_Instructions for the task_: Lines that contain "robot": how many are there in the listing below? Answer with a number and nothing more.

_Provided information_:
────────────────────────────────────────

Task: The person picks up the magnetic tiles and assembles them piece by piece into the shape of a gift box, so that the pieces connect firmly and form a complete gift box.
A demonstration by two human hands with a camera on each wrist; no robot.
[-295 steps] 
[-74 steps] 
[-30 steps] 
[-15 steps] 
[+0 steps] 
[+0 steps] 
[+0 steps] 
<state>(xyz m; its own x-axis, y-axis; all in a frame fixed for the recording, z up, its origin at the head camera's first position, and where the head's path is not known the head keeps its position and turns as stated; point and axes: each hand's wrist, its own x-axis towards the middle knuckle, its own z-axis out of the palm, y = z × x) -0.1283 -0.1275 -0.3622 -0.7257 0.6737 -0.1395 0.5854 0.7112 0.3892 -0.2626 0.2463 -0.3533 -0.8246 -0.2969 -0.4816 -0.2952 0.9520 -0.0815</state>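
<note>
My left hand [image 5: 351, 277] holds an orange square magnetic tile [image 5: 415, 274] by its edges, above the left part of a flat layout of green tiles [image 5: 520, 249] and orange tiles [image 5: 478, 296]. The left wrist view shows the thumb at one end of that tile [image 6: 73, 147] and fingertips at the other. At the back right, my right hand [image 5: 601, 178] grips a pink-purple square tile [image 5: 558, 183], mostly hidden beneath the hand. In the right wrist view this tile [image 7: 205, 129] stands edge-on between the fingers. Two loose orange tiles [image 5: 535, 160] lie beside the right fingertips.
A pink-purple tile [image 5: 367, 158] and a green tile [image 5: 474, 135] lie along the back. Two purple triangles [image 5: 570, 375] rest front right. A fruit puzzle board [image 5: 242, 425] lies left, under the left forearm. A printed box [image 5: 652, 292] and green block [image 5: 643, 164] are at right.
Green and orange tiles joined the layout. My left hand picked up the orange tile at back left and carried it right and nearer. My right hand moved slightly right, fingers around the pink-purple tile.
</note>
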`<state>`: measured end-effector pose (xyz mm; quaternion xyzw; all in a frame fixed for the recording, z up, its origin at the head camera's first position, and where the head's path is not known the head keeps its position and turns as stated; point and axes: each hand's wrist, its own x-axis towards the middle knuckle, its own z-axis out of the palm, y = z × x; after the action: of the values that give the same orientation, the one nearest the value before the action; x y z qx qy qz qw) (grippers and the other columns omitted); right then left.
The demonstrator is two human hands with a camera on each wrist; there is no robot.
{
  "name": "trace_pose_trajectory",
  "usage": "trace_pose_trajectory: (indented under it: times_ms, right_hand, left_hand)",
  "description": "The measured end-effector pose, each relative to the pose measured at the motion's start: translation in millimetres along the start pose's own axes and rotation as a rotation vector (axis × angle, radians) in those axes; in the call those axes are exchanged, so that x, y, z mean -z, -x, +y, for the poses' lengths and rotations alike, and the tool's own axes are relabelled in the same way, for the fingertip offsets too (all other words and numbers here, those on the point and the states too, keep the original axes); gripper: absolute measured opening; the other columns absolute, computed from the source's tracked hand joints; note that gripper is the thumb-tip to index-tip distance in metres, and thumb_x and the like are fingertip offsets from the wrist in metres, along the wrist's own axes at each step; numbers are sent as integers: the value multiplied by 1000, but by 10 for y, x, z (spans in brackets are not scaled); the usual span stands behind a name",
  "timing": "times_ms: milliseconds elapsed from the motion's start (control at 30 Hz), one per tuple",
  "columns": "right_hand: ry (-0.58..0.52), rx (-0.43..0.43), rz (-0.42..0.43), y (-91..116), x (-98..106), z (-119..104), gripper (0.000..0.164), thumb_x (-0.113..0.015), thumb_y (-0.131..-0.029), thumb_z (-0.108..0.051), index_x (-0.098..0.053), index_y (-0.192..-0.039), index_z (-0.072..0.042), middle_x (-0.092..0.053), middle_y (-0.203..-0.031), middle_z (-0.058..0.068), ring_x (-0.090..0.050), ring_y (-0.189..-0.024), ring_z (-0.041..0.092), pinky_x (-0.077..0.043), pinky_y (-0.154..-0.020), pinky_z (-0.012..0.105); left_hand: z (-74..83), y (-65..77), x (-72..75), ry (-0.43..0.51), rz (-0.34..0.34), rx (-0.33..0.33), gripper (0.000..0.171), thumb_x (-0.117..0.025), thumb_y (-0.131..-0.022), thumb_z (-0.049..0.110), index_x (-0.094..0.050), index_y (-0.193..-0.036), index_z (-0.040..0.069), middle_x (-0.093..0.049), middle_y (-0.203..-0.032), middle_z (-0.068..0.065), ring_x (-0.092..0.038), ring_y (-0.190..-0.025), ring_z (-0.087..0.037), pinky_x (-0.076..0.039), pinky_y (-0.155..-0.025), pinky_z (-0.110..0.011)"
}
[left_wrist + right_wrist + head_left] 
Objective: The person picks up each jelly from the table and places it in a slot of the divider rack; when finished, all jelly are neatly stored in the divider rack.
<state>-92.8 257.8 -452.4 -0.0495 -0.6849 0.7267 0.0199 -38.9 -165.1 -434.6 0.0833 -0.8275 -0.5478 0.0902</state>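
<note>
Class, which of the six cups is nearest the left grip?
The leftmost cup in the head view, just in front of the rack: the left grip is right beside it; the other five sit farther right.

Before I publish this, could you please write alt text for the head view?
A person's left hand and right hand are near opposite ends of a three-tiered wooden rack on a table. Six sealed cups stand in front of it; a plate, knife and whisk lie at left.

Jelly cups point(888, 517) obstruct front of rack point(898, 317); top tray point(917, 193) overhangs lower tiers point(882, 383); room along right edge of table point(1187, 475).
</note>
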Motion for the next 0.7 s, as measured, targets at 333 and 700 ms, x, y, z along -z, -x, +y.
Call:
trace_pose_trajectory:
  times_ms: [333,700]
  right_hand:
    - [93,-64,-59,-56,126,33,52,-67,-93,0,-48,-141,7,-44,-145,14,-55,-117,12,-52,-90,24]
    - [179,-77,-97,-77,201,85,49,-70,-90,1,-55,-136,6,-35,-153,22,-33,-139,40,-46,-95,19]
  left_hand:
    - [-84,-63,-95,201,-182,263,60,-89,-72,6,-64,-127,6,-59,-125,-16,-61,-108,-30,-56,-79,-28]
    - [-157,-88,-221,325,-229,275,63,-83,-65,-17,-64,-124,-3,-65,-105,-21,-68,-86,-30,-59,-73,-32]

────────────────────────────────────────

_Output_: 2